I know, I know, we just keep going on about surf and turf camp. Why? Let us show you why – take a look at IndoJax’s video below – while it goes specifically into the surf day of camp – and how magical that camp was, surfing was just a part of that magic. Heck, horses were just a part of that magic. The whole magic unfolded for a number of important reasons. I could list them, but here are words from a mom – the real heros of this story:
“The most incredible feature of the camp was the underlying spirit of caring, helping, community, and generosity that surrounded us during the 3 days. We were all part of something much bigger than we could describe or see. We all shared a common goal of reaching past what seems possible to accomplish with our children, and extend ourselves into an unknown territory of “”what if”" and “”maybe”" and hope. There is a phrase that “”it takes a village to raise a child”", but finding that village can be difficult in today’s world. I felt that it was really there during those 3 days.
I was amazed at how all the volunteers (surfing, camping, horse riding) were so engaging with the kids, and how willing they were to play with the kids. This gave me a huge break from constant childcare, which translates into a huge decline in stress level. It was 3 days of respite for me.
I personally liked the small group of campers better than a large group. My child doesn’t like large groups with lots of noise and confusion, so the smaller group was perfect for us. It also allows for him not to feel as “”lost”" as he often does in a big group.
Camping was great. But then, we love camping. Being in nature is so very healing and renewing for us. It was great it was near to home too.
Having an SNK can be so exhausting and lonely, that it truly seemed like a miracle to have so many volunteers willing and wanting to help. I cried when I saw 5 people around the surf board with my son, all helping him and encouraging him. I don’t know if I’ve ever been blessed with such extravagence of generosity of community…. just in the simple act of helping.

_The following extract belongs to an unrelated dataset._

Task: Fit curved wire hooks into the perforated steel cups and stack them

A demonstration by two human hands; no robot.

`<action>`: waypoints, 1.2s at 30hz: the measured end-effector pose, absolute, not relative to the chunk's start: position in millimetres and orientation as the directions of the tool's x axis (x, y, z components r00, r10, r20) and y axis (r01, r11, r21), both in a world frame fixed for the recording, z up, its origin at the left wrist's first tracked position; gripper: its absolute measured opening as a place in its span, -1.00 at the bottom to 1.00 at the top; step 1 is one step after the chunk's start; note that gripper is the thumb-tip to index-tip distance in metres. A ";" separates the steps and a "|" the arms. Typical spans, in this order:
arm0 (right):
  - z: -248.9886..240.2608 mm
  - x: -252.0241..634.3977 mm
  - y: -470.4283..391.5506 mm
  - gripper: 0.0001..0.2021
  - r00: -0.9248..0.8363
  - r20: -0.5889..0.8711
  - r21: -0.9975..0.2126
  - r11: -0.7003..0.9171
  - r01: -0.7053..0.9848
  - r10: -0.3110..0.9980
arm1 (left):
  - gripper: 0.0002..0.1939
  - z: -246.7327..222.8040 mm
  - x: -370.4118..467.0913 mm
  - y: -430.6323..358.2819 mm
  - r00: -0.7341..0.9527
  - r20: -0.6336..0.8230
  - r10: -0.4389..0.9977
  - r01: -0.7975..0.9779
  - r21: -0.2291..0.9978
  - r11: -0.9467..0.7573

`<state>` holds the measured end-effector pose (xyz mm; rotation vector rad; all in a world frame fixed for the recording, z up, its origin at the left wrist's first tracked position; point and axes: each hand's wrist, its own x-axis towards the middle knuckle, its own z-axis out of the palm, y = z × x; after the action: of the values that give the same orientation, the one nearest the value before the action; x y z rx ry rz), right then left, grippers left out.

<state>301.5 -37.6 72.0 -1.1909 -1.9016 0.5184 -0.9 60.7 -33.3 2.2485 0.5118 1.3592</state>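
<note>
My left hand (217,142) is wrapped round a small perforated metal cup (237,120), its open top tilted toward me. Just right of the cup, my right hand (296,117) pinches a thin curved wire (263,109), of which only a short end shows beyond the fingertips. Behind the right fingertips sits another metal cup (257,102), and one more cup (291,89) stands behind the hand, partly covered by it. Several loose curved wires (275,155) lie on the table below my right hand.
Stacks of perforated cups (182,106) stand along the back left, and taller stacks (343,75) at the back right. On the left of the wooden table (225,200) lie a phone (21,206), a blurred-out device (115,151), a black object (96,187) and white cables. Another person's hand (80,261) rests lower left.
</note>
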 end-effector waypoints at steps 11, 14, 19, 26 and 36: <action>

My child likes sensory stimulation of waves in the ocean, so the surfing was a great extension of that. He has been SOO proud of learning to do a sport that most of his friends don’t do. Like many other kids on the spectrum, he has difficulty with team sports, and is left out of most of those. So the surfing and horsebackriding were great.
I liked that the camp didn’t pressure the kids to ride or surf. My son likes to watch most everything first, and observe it for a long time before he participates. Those hours when he isn’t surfing or riding, or even participating in the music circle aren’t lost on him… he is soaking up so very much. I was actually quite amazed that the surfing instructor and horseback riding instructors had the magic touch to get him out of his comfort zone to try riding and surfing.
The unstructured time was good because it gave the kids time to be themselves and chose activities to play. The swords worked out great!!
Probably the number one reason this camp worked for us was that it was for parents and children together. My child won’t do a camp by himself without a parent, and it’s hard to find camps for both parent and child.
I loved the music circle. The person who came to do it was fabulous.
The food was fabulous, and just knowing that it came from such a wonderful restaurant was amazing.
After we got home, my child did some things in the next week that I’ve rarely seen him do before, mostly that involved getting out of his shell. The camp did wonders for his self-esteem and self-confidence — just being accepted, welcomed, and built up by so many genuinely caring volunteers was invaluable and unmeasurable. For me, the camp was a much needed respite, and encouragement. I learn more from other parents of SNKs than I ever learn from our MDs or books, so being able to have time to meet other parents and get to know them was wonderful. For me, having an SNK has been so lonely and difficult, and just being given the opportunity to participate in something so generous felt like a miracle.”